After locating the line with "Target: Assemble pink" in the entries below, output it and each following line up to and including the line with "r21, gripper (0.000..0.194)", exactly and without pictures.

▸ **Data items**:
——————

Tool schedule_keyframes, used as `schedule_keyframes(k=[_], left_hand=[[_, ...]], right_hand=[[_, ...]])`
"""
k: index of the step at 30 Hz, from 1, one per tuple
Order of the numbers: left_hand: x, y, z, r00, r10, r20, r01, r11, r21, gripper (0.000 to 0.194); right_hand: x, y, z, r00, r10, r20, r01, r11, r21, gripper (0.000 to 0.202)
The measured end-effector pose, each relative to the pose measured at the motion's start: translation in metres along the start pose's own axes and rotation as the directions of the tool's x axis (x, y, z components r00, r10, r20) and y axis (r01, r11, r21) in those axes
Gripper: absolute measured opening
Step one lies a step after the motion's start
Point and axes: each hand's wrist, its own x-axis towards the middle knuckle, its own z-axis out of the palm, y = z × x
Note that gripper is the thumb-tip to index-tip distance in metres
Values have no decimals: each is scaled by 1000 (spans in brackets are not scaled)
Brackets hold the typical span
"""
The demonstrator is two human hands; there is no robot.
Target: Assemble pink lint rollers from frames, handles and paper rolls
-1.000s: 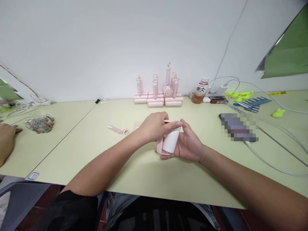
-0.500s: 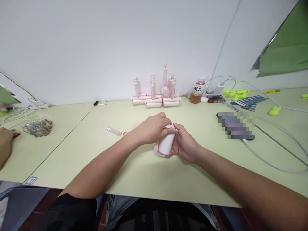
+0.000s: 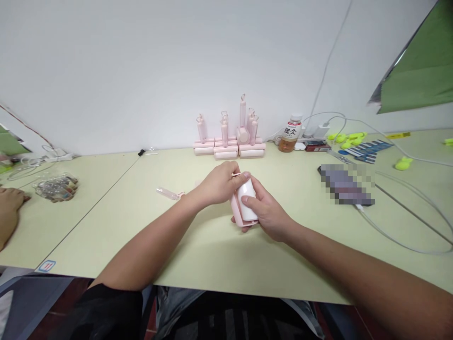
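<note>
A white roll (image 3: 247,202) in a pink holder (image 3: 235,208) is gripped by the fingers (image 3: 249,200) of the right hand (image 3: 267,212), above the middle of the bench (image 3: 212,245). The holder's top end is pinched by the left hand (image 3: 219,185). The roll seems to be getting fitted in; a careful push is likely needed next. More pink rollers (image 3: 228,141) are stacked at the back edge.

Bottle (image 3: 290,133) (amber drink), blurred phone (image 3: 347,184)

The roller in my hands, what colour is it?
White roll in a pale pink holder, seen in the head view.
</note>
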Motion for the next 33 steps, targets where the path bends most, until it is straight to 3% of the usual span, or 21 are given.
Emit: schedule_keyframes(k=[3,10,21,25,28,33], left_hand=[[1,-5,-3,996,-43,78,53,989,-134,38],[2,-10,-3,990,-59,126,95,948,-303,38],[5,-13,1,984,-82,160,143,896,-420,31],[10,-15,-6,992,-116,47,124,835,-536,34],[10,-13,-14,994,-99,-49,59,853,-518,34],[7,-9,-27,993,-96,-65,51,864,-501,40]], right_hand=[[1,-2,-1,1000,4,28,-2,999,-45,68],[0,-8,-3,995,17,103,-11,998,-60,60],[1,-10,-8,990,12,140,4,994,-113,72],[-8,3,-1,968,61,245,8,962,-273,91],[-14,14,6,931,135,338,36,889,-457,94],[-10,15,-6,955,-95,279,243,791,-562,93]])
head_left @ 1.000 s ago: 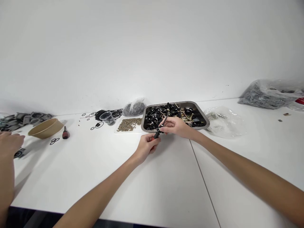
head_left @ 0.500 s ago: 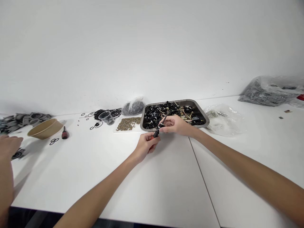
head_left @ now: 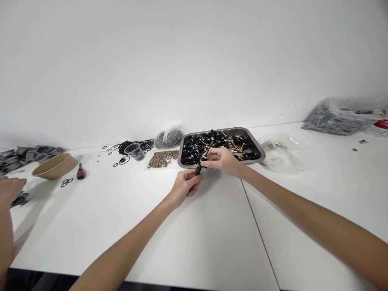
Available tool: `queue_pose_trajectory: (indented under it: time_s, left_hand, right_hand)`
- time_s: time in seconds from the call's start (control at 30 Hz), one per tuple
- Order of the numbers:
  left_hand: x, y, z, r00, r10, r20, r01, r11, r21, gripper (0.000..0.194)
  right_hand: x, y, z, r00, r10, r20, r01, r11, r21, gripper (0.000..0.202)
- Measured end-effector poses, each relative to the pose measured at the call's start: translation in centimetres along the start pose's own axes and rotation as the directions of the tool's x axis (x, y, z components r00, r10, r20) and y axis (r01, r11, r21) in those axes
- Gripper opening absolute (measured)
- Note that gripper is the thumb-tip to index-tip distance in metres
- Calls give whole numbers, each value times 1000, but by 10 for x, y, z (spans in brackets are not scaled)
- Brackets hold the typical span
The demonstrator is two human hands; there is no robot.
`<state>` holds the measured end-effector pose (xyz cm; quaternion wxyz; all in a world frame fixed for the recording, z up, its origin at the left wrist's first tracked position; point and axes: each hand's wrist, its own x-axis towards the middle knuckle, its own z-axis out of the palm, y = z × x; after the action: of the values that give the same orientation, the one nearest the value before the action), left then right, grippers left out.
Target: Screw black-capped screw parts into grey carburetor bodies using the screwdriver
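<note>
My left hand [head_left: 183, 186] is closed round the red and black handle of a screwdriver [head_left: 197, 170]. Its dark shaft points up and away, over the near rim of a metal tray [head_left: 254, 141]. Right at the shaft, my right hand [head_left: 223, 159] pinches a small dark part whose kind I cannot make out, mostly covered by the fingers. The tray holds a heap of black plastic parts [head_left: 194, 147] and brass-coloured pins or screws [head_left: 238, 146].
Small brass pieces [head_left: 160, 157] lie left of the tray, near a plastic cup [head_left: 135, 151] and black rings [head_left: 124, 160]. A tan bowl [head_left: 54, 165] and red-handled tool [head_left: 80, 173] stand farther left, by another person's hand [head_left: 10, 188]. Plastic bags [head_left: 285, 155] lie right.
The whole view has shifted slightly, so things sit a little farther left. Both hands keep their hold at the screwdriver, with the right fingers slightly nearer its handle.
</note>
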<state>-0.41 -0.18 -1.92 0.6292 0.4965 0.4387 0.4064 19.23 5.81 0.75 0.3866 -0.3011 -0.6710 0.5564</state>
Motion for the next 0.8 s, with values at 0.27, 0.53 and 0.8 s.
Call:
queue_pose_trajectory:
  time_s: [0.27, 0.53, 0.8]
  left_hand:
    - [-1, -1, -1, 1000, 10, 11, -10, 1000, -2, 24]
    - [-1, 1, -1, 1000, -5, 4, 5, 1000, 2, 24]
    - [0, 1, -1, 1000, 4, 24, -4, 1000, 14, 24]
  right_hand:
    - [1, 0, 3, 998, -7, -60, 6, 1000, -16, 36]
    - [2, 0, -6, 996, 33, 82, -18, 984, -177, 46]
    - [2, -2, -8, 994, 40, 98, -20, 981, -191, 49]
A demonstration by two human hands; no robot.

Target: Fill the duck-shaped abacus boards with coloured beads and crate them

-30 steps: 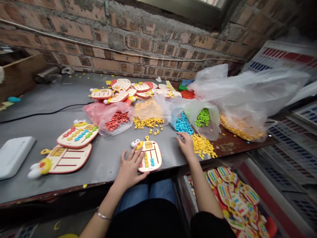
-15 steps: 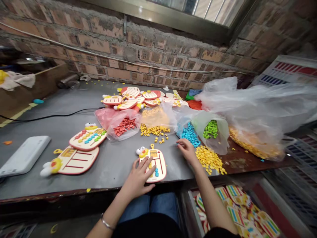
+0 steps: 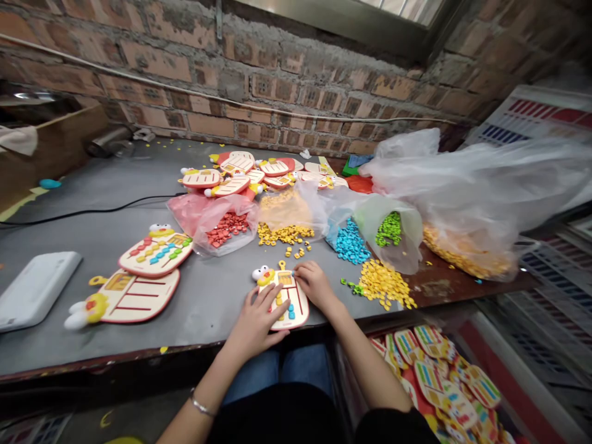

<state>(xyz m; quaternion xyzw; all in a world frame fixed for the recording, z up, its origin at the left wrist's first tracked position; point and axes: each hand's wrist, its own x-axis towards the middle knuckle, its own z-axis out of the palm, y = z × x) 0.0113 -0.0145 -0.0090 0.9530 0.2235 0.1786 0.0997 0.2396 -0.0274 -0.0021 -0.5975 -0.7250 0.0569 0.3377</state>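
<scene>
A cream duck-headed toy board [image 3: 296, 317] with a red edge lies flat near the table's front edge. Yellow and blue beads sit in its slots. My left hand [image 3: 259, 317] rests over its left side, fingers spread across the face and thumb by the lower edge. At the board's upper right, my right hand [image 3: 317, 285] has its fingertips pinched together at a slot; whatever they hold is hidden. Close to the right of that hand lie a few green beads [image 3: 354, 287], beside a heap of yellow beads [image 3: 386, 283].
Open bags of red beads [image 3: 227, 230], yellow beads [image 3: 283, 234], blue beads [image 3: 352, 242] and green beads [image 3: 389, 229] lie beyond. Stacked boards [image 3: 238, 185] are behind them. Two boards [image 3: 145, 299] and a white power bank [image 3: 41, 287] lie left. Finished-looking boards [image 3: 435, 376] fill a bin below right.
My right hand has moved left from beside the blue beads to the board's upper right. Green beads now show where it was. My left hand stays on the board; the view has shifted slightly.
</scene>
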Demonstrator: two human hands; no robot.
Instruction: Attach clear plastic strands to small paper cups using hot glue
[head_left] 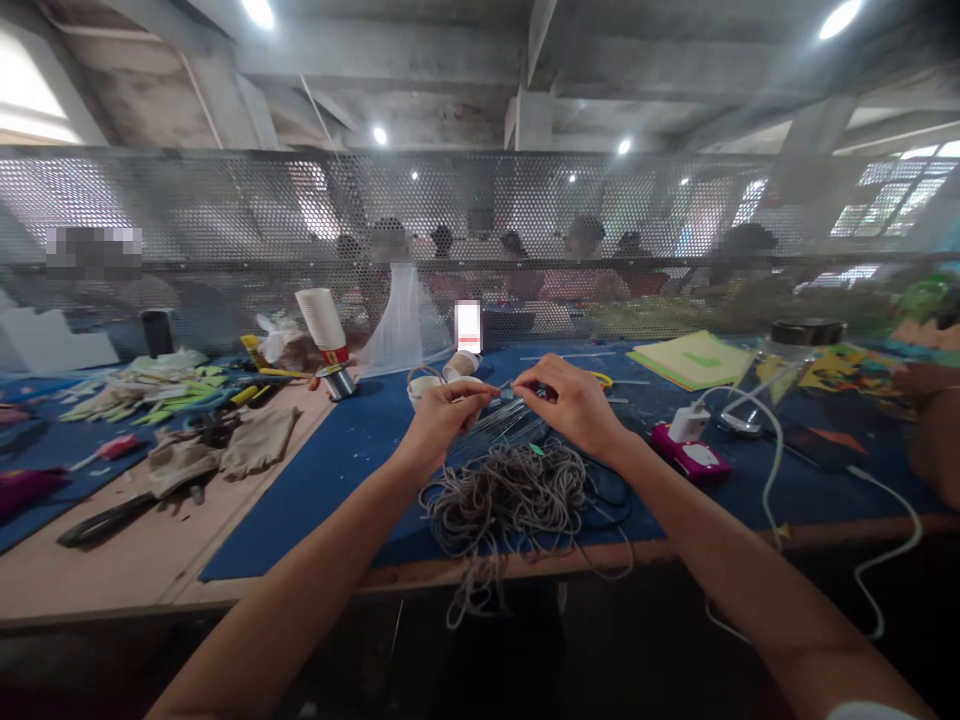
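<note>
Both hands meet over the blue mat (315, 500), fingertips close to each other. My left hand (444, 420) is closed in a pinch, with a small thin piece at its fingertips, too small to name. Opposite it, my right hand (570, 398) also pinches, and what its fingers hold is hidden or too fine to make out. Just below lies a tangled heap of grey cord (514, 495), some loops hanging over the table's front edge. Clear thin strips (502, 425) lie between the heap and my hands. A whitish cup (424, 385) stands beyond my left hand.
Left are a leaning stack of paper cups (321, 318), a wire spool (337, 382) and work gloves (259, 442). To the right sit a magenta power strip (690, 455) with a white charger (688, 424), trailing cable and yellow sheets (694, 360). A perforated screen (480, 240) stands behind; people sit beyond it.
</note>
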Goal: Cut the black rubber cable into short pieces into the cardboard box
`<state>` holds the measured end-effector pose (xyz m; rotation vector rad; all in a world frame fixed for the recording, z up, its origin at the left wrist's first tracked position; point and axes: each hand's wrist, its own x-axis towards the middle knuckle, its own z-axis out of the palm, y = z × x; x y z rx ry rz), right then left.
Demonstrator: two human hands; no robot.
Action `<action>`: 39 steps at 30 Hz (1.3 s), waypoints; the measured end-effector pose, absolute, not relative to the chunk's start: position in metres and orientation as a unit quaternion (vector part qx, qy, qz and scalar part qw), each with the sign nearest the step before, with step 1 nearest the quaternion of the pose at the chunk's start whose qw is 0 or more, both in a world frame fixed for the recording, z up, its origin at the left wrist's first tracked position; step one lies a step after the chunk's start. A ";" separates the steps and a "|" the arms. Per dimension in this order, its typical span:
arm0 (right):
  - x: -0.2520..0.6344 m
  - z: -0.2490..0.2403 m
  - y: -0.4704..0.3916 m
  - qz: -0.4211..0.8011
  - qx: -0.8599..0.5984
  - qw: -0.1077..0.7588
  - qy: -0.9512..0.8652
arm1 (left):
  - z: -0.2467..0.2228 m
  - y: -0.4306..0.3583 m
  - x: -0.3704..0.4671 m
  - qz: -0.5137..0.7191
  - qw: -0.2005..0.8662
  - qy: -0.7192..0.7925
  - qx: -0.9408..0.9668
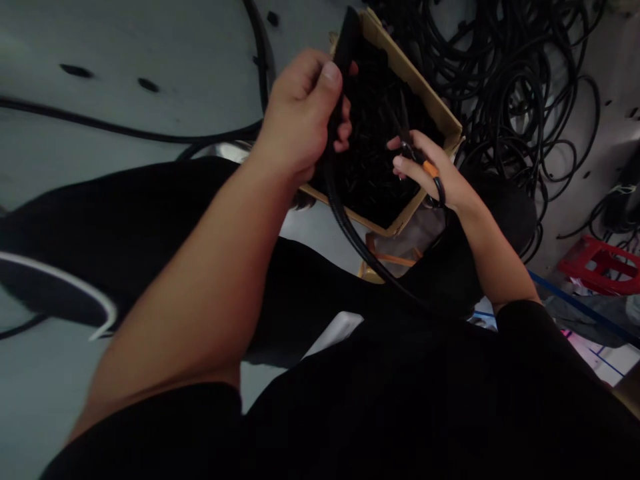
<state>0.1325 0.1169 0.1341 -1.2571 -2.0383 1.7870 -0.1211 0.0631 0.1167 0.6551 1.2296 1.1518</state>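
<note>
My left hand (305, 110) is closed round a black tube (346, 43), its thumb pressed along the side. A wide end sticks up above the fist, and a ribbed length hangs below and curves over my lap. In my right hand (433, 163) is a pair of scissors (407, 143) with black and orange handles, the blades pointing up and away from me. Beneath both hands stands a cardboard box (415, 70) filled with small black pieces (370, 153), too dark to make out singly.
Coiled black cables (525, 87) lie heaped on the floor at the upper right. A red plastic stool (600, 263) is at the right edge. One black cable (125, 130) runs across the grey floor on the left, near a few small black scraps (149, 85).
</note>
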 end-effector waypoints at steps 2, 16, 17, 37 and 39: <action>0.139 0.131 0.121 0.582 -0.412 0.067 -0.698 | 0.108 0.062 -0.123 0.468 0.624 0.546 0.306; 0.124 0.125 0.111 0.563 -0.439 0.065 -0.697 | 0.107 0.056 -0.097 0.406 0.527 0.596 0.449; 0.124 0.125 0.110 0.563 -0.444 0.064 -0.694 | 0.105 0.056 -0.097 0.413 0.538 0.588 0.441; 0.130 0.115 0.101 0.603 -0.455 0.074 -0.652 | 0.076 0.055 -0.103 0.408 0.627 0.543 0.380; 0.133 0.114 0.104 0.598 -0.462 0.083 -0.649 | 0.075 0.056 -0.105 0.403 0.647 0.537 0.362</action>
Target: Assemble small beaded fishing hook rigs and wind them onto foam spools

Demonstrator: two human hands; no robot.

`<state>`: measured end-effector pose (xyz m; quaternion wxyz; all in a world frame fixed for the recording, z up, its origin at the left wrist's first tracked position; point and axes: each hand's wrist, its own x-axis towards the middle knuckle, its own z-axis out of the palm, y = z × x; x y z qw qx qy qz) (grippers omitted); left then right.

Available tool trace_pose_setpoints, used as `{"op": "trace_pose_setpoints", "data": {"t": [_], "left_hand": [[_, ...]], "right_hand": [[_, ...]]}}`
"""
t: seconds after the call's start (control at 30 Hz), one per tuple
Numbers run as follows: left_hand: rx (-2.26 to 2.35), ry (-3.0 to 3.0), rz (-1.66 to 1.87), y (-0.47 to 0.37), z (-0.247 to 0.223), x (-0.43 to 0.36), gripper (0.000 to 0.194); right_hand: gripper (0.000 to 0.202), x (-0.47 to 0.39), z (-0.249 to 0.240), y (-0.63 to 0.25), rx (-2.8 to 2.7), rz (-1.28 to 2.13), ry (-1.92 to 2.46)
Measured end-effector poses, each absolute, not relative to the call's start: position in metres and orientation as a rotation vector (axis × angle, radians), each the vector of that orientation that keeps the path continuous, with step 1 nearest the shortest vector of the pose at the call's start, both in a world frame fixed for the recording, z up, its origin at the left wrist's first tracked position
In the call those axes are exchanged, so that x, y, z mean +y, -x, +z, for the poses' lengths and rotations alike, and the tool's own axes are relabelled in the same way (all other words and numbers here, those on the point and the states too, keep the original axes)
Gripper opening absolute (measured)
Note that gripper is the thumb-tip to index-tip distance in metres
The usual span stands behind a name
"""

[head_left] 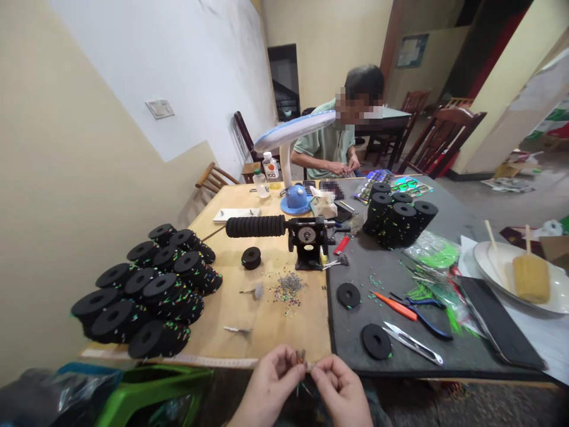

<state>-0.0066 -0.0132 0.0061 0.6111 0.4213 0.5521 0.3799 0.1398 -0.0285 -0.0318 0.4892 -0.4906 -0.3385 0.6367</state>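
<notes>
At the table's front edge, my left hand [276, 382] pinches a small bundle of thin pieces [300, 356] with brownish-orange tops; their kind is too small to make out. Close beside it, my right hand [341, 388] is closed in a pinch, its fingertips almost meeting the left ones. Whatever lies between the right fingers is hidden. Beyond my hands, a pile of tiny grey and coloured beads [290, 286] is spread on the wood. Two small brush-like tufts [256, 291] lie left of the beads. Behind stands a black cranked device [307, 237] carrying a row of black foam rings [255, 226].
Stacked black foam spools [144, 281] crowd the left; more spools [402, 216] stand back right. Orange-handled tool [395, 305], blue pliers [429, 320] and silver snips [413, 344] lie right, near a plate [493, 261]. A lamp [296, 198] and a seated person [329, 142] are opposite.
</notes>
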Motion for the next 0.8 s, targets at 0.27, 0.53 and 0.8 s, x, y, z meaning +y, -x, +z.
{"op": "trace_pose_setpoints", "data": {"t": [0.27,0.53,0.8], "left_hand": [[1.218,-0.841,0.824,-0.004,-0.008,-0.023,0.051],[1.243,-0.846,0.829,-0.003,-0.007,-0.024,0.046],[1.271,-0.879,0.855,-0.005,-0.005,-0.026,0.04]], "right_hand": [[0.054,-0.031,-0.035,-0.136,-0.836,1.578,1.186],[0.056,-0.03,-0.026,-0.138,-0.891,1.552,1.243],[0.047,-0.029,-0.023,-0.141,-1.042,1.444,1.344]]}}
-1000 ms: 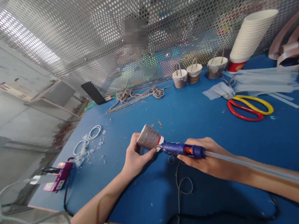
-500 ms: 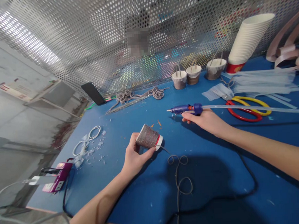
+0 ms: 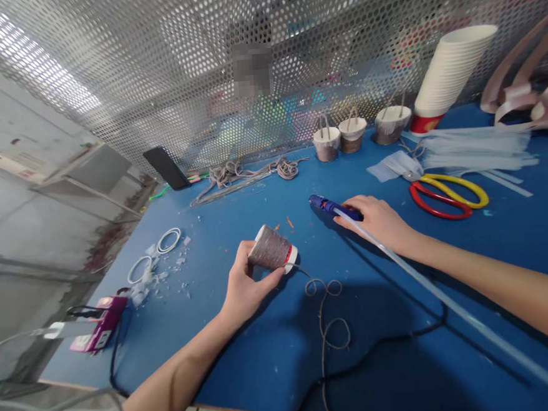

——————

▸ **PROBLEM SOLUTION**:
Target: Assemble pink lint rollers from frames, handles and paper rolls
-1.000s: 
-0.500s: 
+0.000s: 
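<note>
A white roll (image 3: 247,202) in a pink holder (image 3: 235,208) is gripped by the fingers (image 3: 249,200) of the right hand (image 3: 267,212), above the middle of the bench (image 3: 212,245). The holder's top end is pinched by the left hand (image 3: 219,185). The roll seems to be getting fitted in; a careful push is likely needed next. More pink rollers (image 3: 228,141) are stacked at the back edge.

Bottle (image 3: 290,133) (amber drink), blurred phone (image 3: 347,184)

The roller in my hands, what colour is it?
White roll in a pale pink holder, seen in the head view.
</note>
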Motion for the next 33 steps, targets where the path bends most, until it is straight to 3% of the usual span, or 21 are given.
Emit: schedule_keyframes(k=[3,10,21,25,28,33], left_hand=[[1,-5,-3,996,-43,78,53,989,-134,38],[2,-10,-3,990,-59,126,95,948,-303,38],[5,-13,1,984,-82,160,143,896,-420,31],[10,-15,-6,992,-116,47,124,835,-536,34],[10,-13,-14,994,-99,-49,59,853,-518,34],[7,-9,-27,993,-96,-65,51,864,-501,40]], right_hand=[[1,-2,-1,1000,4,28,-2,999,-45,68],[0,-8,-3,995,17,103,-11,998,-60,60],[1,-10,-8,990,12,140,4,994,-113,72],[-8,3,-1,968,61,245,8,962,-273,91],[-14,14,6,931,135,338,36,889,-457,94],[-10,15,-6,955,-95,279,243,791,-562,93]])
head_left @ 1.000 s ago: 
head_left @ 0.500 s ago: 
head_left @ now: 
Available tool: `queue_pose_trajectory: (indented under it: time_s, left_hand, right_hand)`
- time_s: time in seconds from the call's start (control at 30 Hz), one per tuple
- Order of the numbers:
  left_hand: x, y, z, r00, r10, r20, r01, r11, r21, gripper (0.000..0.194)

The exercise has now been completed.